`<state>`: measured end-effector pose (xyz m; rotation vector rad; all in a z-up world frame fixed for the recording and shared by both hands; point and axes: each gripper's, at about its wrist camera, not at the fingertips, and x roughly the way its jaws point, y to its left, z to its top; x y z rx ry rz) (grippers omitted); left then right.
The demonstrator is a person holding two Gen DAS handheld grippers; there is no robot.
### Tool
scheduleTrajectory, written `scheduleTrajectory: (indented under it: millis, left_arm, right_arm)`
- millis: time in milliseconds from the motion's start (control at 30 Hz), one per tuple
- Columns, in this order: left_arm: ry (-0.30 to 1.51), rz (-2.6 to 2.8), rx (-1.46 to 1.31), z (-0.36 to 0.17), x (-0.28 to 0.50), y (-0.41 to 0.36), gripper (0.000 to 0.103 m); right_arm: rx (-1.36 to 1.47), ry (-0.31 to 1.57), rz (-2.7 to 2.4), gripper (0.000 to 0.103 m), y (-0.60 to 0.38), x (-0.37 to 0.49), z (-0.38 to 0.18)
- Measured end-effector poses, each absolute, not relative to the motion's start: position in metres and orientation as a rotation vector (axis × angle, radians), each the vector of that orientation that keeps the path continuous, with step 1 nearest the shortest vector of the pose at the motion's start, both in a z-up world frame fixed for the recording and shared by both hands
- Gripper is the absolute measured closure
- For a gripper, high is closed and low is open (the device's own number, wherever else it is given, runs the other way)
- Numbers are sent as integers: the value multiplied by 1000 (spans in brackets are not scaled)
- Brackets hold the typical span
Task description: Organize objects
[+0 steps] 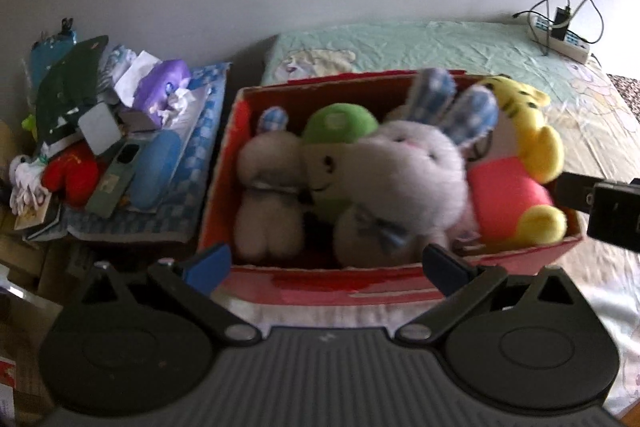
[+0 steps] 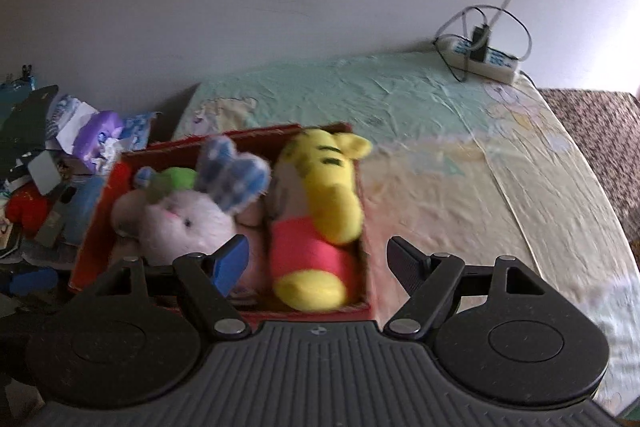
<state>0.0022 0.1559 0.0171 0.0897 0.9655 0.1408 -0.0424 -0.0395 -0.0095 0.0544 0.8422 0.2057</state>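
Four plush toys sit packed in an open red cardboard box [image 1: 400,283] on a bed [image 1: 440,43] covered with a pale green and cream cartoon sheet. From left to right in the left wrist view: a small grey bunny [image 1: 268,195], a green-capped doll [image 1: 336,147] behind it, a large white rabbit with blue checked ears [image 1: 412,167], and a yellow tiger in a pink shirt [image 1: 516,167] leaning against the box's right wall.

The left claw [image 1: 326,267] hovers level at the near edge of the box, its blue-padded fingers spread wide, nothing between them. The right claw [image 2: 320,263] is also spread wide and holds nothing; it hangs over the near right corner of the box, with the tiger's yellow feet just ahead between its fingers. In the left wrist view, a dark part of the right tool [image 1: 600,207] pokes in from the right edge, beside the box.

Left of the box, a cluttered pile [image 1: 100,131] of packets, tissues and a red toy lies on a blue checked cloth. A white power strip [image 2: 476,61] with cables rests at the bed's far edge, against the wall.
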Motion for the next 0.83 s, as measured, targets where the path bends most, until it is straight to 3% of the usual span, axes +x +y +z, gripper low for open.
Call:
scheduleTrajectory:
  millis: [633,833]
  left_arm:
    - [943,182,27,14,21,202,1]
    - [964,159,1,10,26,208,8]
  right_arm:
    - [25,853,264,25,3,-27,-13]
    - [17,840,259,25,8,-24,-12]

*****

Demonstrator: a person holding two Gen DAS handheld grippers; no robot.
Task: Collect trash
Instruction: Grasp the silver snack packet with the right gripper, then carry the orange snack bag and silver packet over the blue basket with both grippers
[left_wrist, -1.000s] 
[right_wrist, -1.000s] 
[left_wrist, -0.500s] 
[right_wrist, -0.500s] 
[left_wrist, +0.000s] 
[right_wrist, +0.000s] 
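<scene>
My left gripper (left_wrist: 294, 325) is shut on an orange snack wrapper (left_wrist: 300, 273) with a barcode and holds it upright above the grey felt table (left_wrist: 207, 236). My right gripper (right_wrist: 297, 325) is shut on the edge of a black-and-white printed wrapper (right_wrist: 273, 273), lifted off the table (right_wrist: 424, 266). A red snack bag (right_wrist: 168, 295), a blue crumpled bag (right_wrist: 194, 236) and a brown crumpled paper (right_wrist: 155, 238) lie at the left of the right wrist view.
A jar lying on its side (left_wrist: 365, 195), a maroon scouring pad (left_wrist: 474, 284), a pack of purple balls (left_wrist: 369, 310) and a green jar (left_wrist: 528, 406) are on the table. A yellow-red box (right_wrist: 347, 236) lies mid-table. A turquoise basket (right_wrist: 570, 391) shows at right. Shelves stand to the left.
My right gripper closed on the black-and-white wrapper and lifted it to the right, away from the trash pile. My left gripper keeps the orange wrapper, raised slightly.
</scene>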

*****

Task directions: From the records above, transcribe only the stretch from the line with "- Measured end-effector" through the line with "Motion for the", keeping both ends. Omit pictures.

Task answer:
- Measured end-effector poses, each absolute, not relative to the motion's start: position in metres and orientation as a rotation vector (axis × angle, radians), each the vector of that orientation that keeps the path continuous, with step 1 nearest the shortest vector of the pose at the motion's start, both in a z-up world frame fixed for the recording and shared by both hands
- Gripper is the absolute measured closure
- For a gripper, high is closed and low is open (the device's own number, wherever else it is given, runs the other way)
- Numbers are sent as integers: the value multiplied by 1000 (spans in brackets are not scaled)
- Brackets hold the typical span
Task description: Organize objects
[+0 steps] 
[+0 steps] 
<state>0.0022 0.1559 0.0171 0.0897 0.9655 0.1408 -0.0424 -0.0395 -0.0095 0.0544 0.8422 0.2057</state>
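Four plush toys sit packed in an open red cardboard box [image 1: 400,283] on a bed [image 1: 440,43] covered with a pale green and cream cartoon sheet. From left to right in the left wrist view: a small grey bunny [image 1: 268,195], a green-capped doll [image 1: 336,147] behind it, a large white rabbit with blue checked ears [image 1: 412,167], and a yellow tiger in a pink shirt [image 1: 516,167] leaning against the box's right wall.

The left claw [image 1: 326,267] hovers level at the near edge of the box, its blue-padded fingers spread wide, nothing between them. The right claw [image 2: 320,263] is also spread wide and holds nothing; it hangs over the near right corner of the box, with the tiger's yellow feet just ahead between its fingers. In the left wrist view, a dark part of the right tool [image 1: 600,207] pokes in from the right edge, beside the box.

Left of the box, a cluttered pile [image 1: 100,131] of packets, tissues and a red toy lies on a blue checked cloth. A white power strip [image 2: 476,61] with cables rests at the bed's far edge, against the wall.
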Motion for the next 0.83 s, as measured, targets where the path bends most, until it is straight to 3% of the usual span, axes +x +y +z, gripper low for open.

Work on the exercise is complete.